Androka, les prédateurs
Les prédateurs
La proximité de l’Afrique, de son climat tropical, de ses grandes étendues terrestres, semble-t-il non privatisées, ainsi que des besoins en revenus des habitants, incitent des compagnies, souvent asiatiques, à passer des accords avec les autorités de ces pays pour installer des sites de production.
Il est courant que des tensions surgissent quand ces groupes outrepassent les conditions du contrat.

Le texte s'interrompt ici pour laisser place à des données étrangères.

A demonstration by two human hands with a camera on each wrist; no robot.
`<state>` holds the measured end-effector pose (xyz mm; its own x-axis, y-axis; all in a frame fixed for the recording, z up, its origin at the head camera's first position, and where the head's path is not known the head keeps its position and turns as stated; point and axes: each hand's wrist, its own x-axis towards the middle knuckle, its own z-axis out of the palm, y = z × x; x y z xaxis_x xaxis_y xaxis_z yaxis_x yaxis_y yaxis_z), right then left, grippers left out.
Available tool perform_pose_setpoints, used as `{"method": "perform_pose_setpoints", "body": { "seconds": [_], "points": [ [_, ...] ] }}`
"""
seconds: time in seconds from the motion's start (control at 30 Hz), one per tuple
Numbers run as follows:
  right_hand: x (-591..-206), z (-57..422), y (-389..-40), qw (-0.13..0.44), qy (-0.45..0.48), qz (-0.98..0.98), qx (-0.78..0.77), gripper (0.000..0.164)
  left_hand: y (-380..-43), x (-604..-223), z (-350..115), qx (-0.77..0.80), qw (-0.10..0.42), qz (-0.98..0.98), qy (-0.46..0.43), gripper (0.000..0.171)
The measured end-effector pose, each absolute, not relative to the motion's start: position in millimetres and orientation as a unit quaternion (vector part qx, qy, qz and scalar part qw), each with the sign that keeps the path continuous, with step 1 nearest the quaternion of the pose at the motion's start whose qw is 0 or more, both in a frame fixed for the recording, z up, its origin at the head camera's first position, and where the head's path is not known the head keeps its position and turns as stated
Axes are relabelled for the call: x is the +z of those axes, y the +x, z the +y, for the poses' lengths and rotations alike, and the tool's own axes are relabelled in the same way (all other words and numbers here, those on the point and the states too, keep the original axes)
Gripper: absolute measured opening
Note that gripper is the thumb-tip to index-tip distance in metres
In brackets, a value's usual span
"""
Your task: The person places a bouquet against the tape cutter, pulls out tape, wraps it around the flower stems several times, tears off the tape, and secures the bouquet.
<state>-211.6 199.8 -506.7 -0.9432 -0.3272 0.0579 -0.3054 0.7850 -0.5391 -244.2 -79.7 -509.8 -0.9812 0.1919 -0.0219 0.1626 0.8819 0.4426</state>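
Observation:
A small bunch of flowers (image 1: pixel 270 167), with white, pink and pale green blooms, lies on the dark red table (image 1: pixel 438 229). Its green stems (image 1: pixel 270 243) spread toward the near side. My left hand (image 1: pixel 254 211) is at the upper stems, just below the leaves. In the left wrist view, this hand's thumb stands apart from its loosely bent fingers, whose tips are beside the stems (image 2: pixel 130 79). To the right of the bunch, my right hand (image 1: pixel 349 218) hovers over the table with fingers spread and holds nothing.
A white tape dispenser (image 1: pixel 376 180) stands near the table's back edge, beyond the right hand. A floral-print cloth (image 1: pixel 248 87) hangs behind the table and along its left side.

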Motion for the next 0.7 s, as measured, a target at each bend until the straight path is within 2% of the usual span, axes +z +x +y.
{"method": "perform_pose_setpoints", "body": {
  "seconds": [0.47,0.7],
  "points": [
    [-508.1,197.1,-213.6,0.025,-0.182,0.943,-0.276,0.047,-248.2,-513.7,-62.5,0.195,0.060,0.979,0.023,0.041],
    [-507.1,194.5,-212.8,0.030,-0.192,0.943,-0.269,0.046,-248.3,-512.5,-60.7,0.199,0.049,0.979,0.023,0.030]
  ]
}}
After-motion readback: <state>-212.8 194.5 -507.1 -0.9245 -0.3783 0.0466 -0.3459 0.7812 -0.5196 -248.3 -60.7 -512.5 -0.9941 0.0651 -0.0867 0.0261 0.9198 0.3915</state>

Androka est confrontée à ce type de problèmes comme le relatent des articles de presse dont certains sont reproduits ici:
Publié le Mardi 20 septembre 2022
Il n’y a pas un seul jour sans que le maire de la commune rurale d’Androka, située à l’extrême sud du district d’Ampanihy, ne dénonce les « agissements » de la société chinoise. « Nous demandons le départ de la société car elle ne nous respecte pas. Elle accapare quelques 2,5ha de notre terrain sans notre aval. Aucun papier sur cette société n’est passé à la commune concernant cette superficie occupée. Elle déshonore même notre culture et nous faisons appel à l’État central pour nous venir en aide » s’exprime Anselme Dinackey Mahasambotsy, maire de la commune rurale d’Androka.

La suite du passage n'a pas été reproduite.